Mas vejamos um exemplo recente, e que é o fato motivador desse texto. Em dezembro de 2007, de acordo com dados do Banco Central, a dívida líquida do setor público totalizava 1.15 trilhão de reais, enquanto em janeiro de 2008 esse total se reduziu para R$1.14 trilhão. Redução bruta, portanto, de aproximadamente 10 bilhões de reais, ou pouco menos de 1%. Entretanto, essa redução é ainda maior pois temos que subtrair a inflação do período, que foi de aproximadamente 0.4%. O total da dívida em janeiro, corrigido pela inflação deveria ser, portanto, de R$ 1.19 tri. A diferença agora é, portanto, de R$ 50 bi. Em termos reais, a dívida teria sido reduzida em 4%!

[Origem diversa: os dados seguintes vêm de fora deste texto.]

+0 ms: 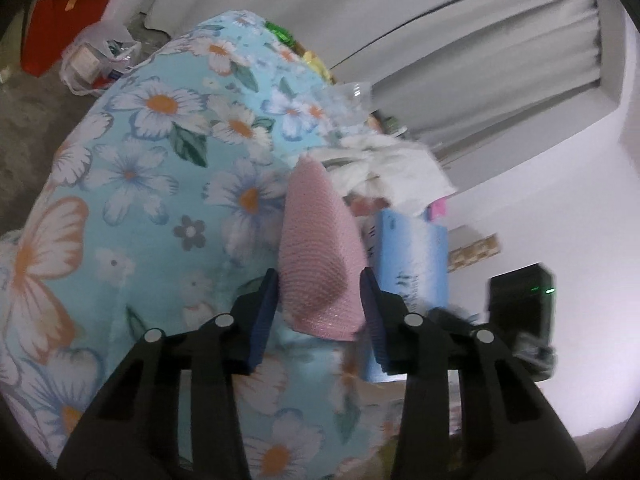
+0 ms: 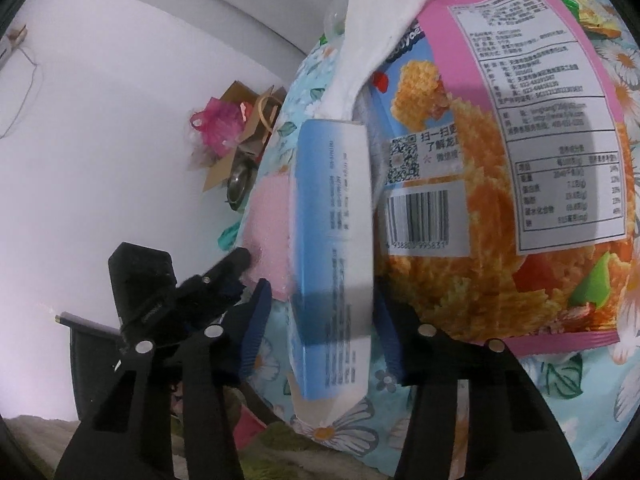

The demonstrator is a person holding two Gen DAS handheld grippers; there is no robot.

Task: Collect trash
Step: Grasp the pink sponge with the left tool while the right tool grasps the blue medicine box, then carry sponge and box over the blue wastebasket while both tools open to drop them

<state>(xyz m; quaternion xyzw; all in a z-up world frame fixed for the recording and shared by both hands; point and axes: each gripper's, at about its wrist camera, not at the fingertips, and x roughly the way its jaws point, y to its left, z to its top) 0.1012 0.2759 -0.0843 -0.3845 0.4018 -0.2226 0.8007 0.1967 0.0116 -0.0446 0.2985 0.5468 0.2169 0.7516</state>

Se você concorda com minha estupidez, está começando a pensar que a nossa dívida interna é na verdade um poderoso lastro para toda a economia, como um refém. Se a inflação disparasse a dívida diminuiria. Se o real se valorizar, entretanto, a dívida cresce, mas também cresce a economia como um todo, aumentando o consumo, emprego e a qualidade de vida da população. Novamente, nenhuma novidade aqui: os EUA estão usando sua dívida como refém há mais de duas décadas! O problema deles é que, agora, a máfia está de mau-humor.

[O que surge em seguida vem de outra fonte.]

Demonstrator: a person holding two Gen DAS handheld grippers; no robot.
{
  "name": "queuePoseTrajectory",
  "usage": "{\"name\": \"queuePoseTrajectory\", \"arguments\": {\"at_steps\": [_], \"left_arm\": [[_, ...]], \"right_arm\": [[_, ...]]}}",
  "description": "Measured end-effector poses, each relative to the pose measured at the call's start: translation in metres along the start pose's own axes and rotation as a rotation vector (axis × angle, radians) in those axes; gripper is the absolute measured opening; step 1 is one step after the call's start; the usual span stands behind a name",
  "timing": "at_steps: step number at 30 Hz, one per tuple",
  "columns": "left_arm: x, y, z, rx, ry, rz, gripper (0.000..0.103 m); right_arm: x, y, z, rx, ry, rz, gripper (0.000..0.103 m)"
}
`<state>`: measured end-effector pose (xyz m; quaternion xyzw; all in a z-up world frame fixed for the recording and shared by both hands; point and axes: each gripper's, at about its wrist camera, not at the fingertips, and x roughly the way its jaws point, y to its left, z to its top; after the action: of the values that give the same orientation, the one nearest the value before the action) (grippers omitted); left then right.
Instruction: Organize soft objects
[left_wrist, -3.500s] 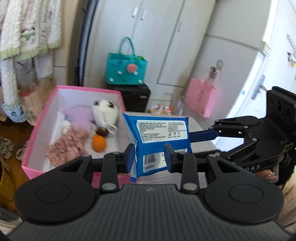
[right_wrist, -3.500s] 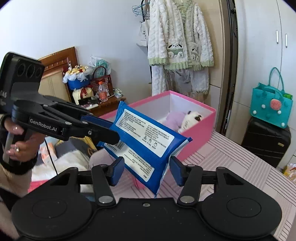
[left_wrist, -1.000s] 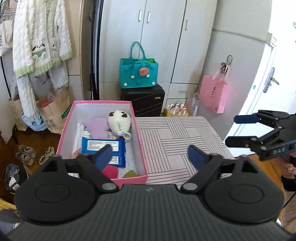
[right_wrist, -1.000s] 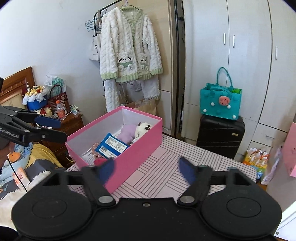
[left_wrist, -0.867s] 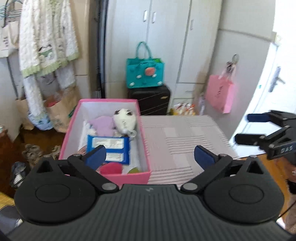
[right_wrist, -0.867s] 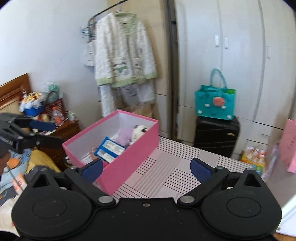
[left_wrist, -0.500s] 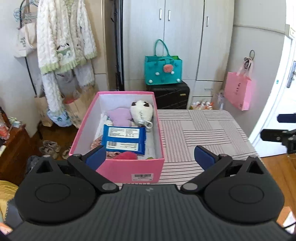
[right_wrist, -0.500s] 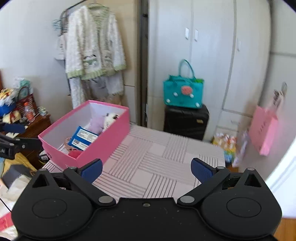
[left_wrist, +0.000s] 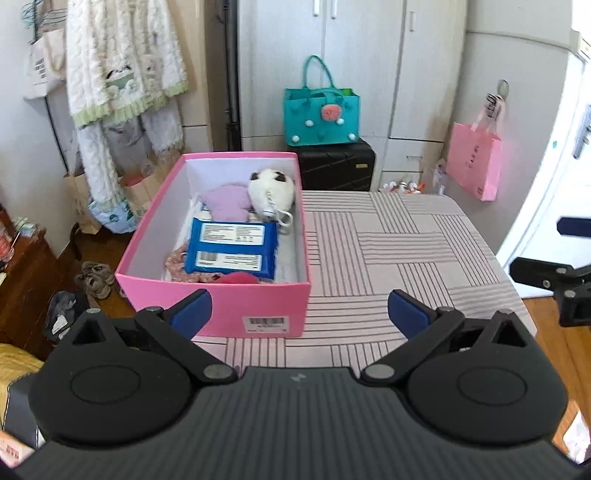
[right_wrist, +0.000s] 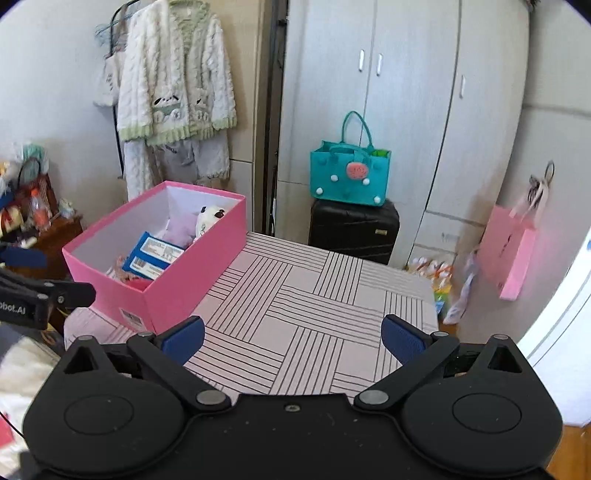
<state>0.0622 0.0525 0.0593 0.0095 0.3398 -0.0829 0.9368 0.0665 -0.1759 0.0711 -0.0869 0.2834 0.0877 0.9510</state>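
Left gripper (left_wrist: 298, 311) and right gripper (right_wrist: 291, 336): jaws wide apart, both empty, short of the pink box (left_wrist: 218, 299). Blue wipes pack (left_wrist: 231, 250) lies inside it, nearer than the panda plush (left_wrist: 271, 191). Risk: a careless sweep nudges the box off the surface (left_wrist: 388, 251).

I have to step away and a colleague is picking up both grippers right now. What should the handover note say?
Left gripper: open, holding nothing, held back from the near end of the pink box.
Right gripper: open, holding nothing, over the striped table.
In the box: blue wipes pack lying flat on top, white plush and purple soft item at the far end, a pink patterned fabric and a red item partly under the pack.
Done: every soft item in view is boxed.
Left: nothing visible on the table to pick up; check outside the views.
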Motion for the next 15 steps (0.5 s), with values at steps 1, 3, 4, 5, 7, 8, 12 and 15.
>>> {"name": "queuePoseTrajectory", "arguments": {"at_steps": [1,3,4,5,7,8,12,15], "left_arm": [[0.000,-0.002,-0.002,0.007,0.005,-0.001,0.103],[0.001,-0.006,-0.004,0.013,0.009,-0.005,0.103],[0.001,-0.008,-0.004,0.016,0.011,-0.007,0.103],[0.000,-0.010,-0.004,0.019,0.010,-0.005,0.103],[-0.003,-0.013,-0.005,0.031,-0.003,0.009,0.103],[-0.005,-0.014,-0.005,0.036,-0.008,0.017,0.103],[-0.007,-0.016,-0.005,0.028,-0.016,0.018,0.103],[-0.008,-0.016,-0.002,0.031,-0.014,-0.007,0.103]], "right_arm": [[0.000,0.001,0.001,-0.012,-0.002,-0.003,0.103],[-0.002,0.004,0.001,-0.022,-0.002,-0.019,0.103],[-0.003,0.006,0.001,-0.017,0.003,-0.037,0.103],[-0.003,0.006,0.000,-0.006,0.006,-0.050,0.103],[-0.005,0.004,-0.001,0.031,0.009,-0.055,0.103],[-0.004,0.001,-0.002,0.054,0.016,-0.055,0.103],[0.000,-0.006,-0.008,0.106,0.053,-0.044,0.103],[0.001,-0.007,-0.013,0.125,0.062,-0.048,0.103]]}}
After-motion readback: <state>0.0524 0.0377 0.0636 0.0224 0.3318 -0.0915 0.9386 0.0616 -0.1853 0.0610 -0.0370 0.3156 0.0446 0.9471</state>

Enfim, o problema não é a dívida em si, pois se você pega 100 reais emprestado, e com eles consegue gerar 50 reais por mês, não há nada de errado em dever. É o risco do empreendedorismo, afinal. Nossas décadas perdidas, entretanto, vieram do mau-uso dado a esses recursos captados aqui e no exterior. Nossos representantes investiram em seus projetos pessoas, não no nosso país. Conseqüentemente, esses investimentos geraram ainda mais despesas, ao invés de produzir recursos, ainda que a longo prazo, para ajudar no pagamento das dívidas. Mas quais são os investimentos que geram lucro para um país?
Acho irritantes aquelas plaquinhas onde se lê a declaração da missão de empresas. Sempre falam em “qualidade do produto”, “satisfação do cliente”, ou economizam nas palavras, como a célebre “informação na ponta dos dedos”, missão da Microsoft. Todas elas ocultam a principal sentença, que deveria ser inicial: “Ganhar dinheiro por meio de...”. E poderia muito bem parar na segunda palavra, pois é essa a verdade para muitas. Embora espere que um dia empresas incluam itens como “crianças tiradas das ruas”, “rios despoluídos” ou “mortes por intoxicação evitadas” em seus relatórios anuais, atualmente isso não ocorre. Assim, para empresas que visam única e exclusivamente o lucro, aquele quadradinho no canto direito inferior do relatório, é fácil determinar se um investimento é bom ou ruim. Para um país não é simples.
Qual é a missão de uma nação? Não ousaria tentar responder, mas posso falar do que gostaria de ser parte da missão de minha nação. Longe dos carros novos, das grandes televisões te cristal líquido e telefones celulares que tocam música, imagino que a missão de uma nação deva se aproximar dos que não têm tais opções, mas ao contrário, tomam suas decisões cotidianas pensando em termos de sobrevivência. Portanto, investir em educação, saúde, condições de vida é exatamente o que irá fortalecer o país, aumentar a confiança na nossa nação e da nossa nação em si mesma. Assim nossa economia irá se desenvolver como uma criança ao dar seus primeiros passo, ao invés de crescer como um câncer. Concordo que essa é uma total inversão de valores para uma sociedade que tende a ir no sentido oposto... mas a atual crise econômica pode ser uma oportunidade para essa reflexão.